L’Unione europea mette al bando la plastica
Dopo aver condotto un’indagine preliminare al fine di comprendere quali materiali specifici inquinassero maggiormente le spiagge e i mari europei, di recente l’Unione europea ha compiuto un altro passo in avanti nella sua lotta all’inquinamento da plastica; con l’introduzione della Single Use Plastics (SUP) l’obbiettivo che si pone questa volta è quello di debellare la plastica monouso.
La direttiva UE: addio plastica monouso?
Entro il prossimo 3 luglio 2021, infatti, gli Stati membri dovranno adeguarsi ed attuare quanto previsto dalla direttiva europea “plastic free” n. 2019/904 adottata dal Parlamento europeo e dal Consiglio dell’Unione europea e che va ad inserirsi in un quadro più ampio di politiche concernenti la Plastic tax ed il Piano d’azione per l’economia circolare.
La direttiva, scritta per arrivare all’abbandono di tutti i prodotti in plastica monouso, tende ad assimilare le plastiche non degradabili a quelle oxo-degradabili e biodegradabili, vietandole. Ciò che ha spinto l’UE a bandire anche le bioplastiche, infatti, è la convinzione che esse rimangano sostanze inquinanti; secondo alcuni esperti del settore, il fatto che siano indicate come “biodegradabili” non certifica tuttavia la loro capacità di degradarsi completamente, né in processi industriali né se disperse nell’ambiente.
Gli oggetti confezionati a cui i cittadini dei 27 Stati membri dovranno dire addio sono, tra i tanti: aste per palloncini, cotton fioc, piatti, bicchieri, tazze, contenitori per bevande ed alimenti in polistirene espanso, posate, sacchetti in materiale leggero, pacchetti e involucri, miscelatori per bevande e cannucce. Sebbene per alcuni dei prodotti inseriti in tale elenco questa prospettiva sembri al momento poco plausibile, esistono invece, per altri, alternative economicamente accessibili, prodotte con materiali diversi.
La Commissione europea inoltre sta organizzando campagne di sensibilizzazione per evitare o limitare l’acquisto di quei prodotti come, ad esempio, i contenitori di plastica rigida, i filtri per le sigarette, gli articoli sanitari e le salviettine umidificate, che resteranno tuttavia in vendita. Verranno imposti obblighi di etichettatura e perfino regimi di responsabilità: chi produce determinati oggetti di plastica dovrà farsi carico anche dei costi per il loro smaltimento.
In Italia
In Italia la nuova politica della Commissione europea ha immediatamente sollevato polemiche e resistenze. Proprio il ministro della Transizione ecologica Roberto Cingolani ha definito la direttiva «assurda», criticando l’inclusione delle plastiche alternative, per un settore che vede il nostro Paese all’avanguardia e che sarebbe a suo dire penalizzato ingiustamente dalla decisione dell’UE.

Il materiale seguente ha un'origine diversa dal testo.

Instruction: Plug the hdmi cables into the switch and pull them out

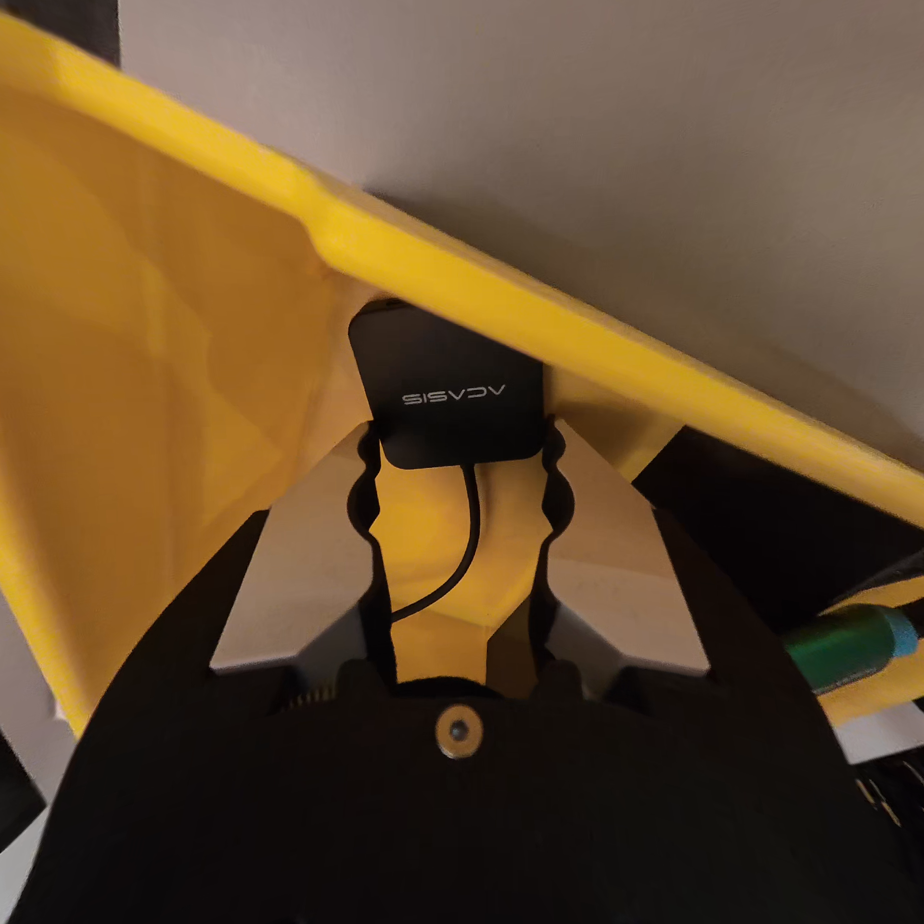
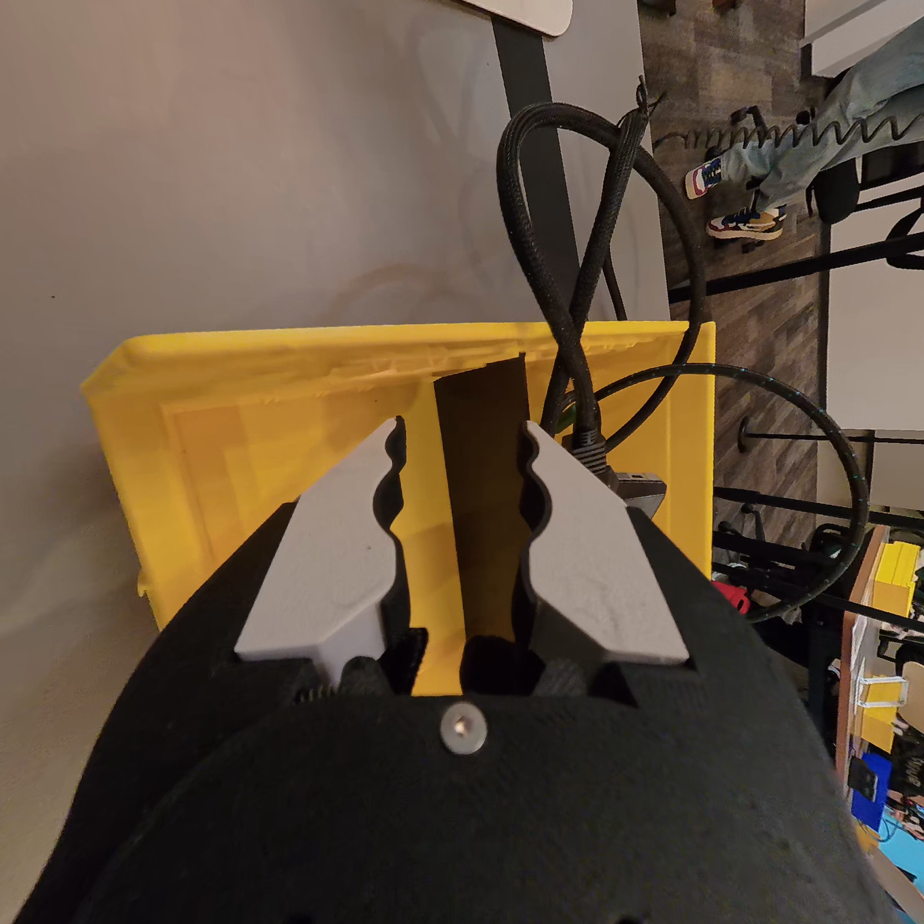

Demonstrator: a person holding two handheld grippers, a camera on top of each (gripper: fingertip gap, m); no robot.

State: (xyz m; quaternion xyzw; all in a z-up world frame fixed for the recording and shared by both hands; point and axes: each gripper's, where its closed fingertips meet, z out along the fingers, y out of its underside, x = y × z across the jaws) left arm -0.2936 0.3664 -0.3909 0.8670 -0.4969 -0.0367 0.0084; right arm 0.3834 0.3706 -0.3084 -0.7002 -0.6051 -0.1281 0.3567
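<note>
Presently the left gripper (image 1: 459, 431) pinches the flat black plastic switch (image 1: 445, 387) by its corners inside the yellow moulded tray (image 1: 150, 400); slip risk. The right gripper (image 2: 462, 427) gapes empty.

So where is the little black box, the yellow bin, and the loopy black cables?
Black box (image 1: 445, 390), left wrist view: middle of its flat top face.
Yellow bin (image 1: 500, 300), left wrist view: on its thick rim.
Black cables (image 2: 515, 200), right wrist view: left side of the braided loop.
</note>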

Forti critiche sono giunte anche da Confindustria: il presidente Carlo Bonomi ha espresso «forte preoccupazione» per le linee guida contenute nella direttiva in quanto, anche secondo lui, potrebbero essere fortemente pregiudizievoli per l’interesse dell’industria italiana, per cui le plastiche biodegradabili e compostabili sono diventate un settore importante e in forte espansione, con associazioni di categoria e una filiera da 3mila addetti sul territorio.
Il primo passo da compiere sarebbe quello di procedere con un dispendioso ricambio dei macchinari degli stabilimenti industriali, poiché, come sostenuto da uno studio di Greenpeace, «non è sempre vero che gli impianti di trattamento dell’umido siano in grado di gestire le plastiche che vengono certificate come compostabili, (quelle che possono essere gettate nell’umido), infatti queste potrebbero essere troppo complesse, o semplicemente troppo grandi. […] Spesso gli impianti di smaltimento dell’umido non sarebbero in grado di distinguere le plastiche compostabili da quelle non compostabili, e quindi le scartano tutte a priori».
Un tavolo di discussione sembra essersi aperto tra Bruxelles e Roma a riguardo, sulla base di due distinte linee di politica europea che hanno come tema la plastica: la Sustainable product iniziative del settembre 2020, con cui la Commissione valuterà se introdurre principi di sostenibilità nella progettazione di prodotti che verranno immessi nel mercato europeo; la seconda invece, basata su un Regolamento del giugno 2020 e volta ad orientare in modo decisivo le scelte di investimento pubbliche e private, coerentemente con gli obiettivi climatici prefissati.
Insomma, sebbene la direttiva rappresenti senza dubbio un segnale positivo e un passo nella direzione giusta, sembra che più di qualcosa dovrà essere modificato per evitare un “bando totale” che possa rivelarsi paradossalmente controproducente per la lotta all’inquinamento. Staremo a vedere.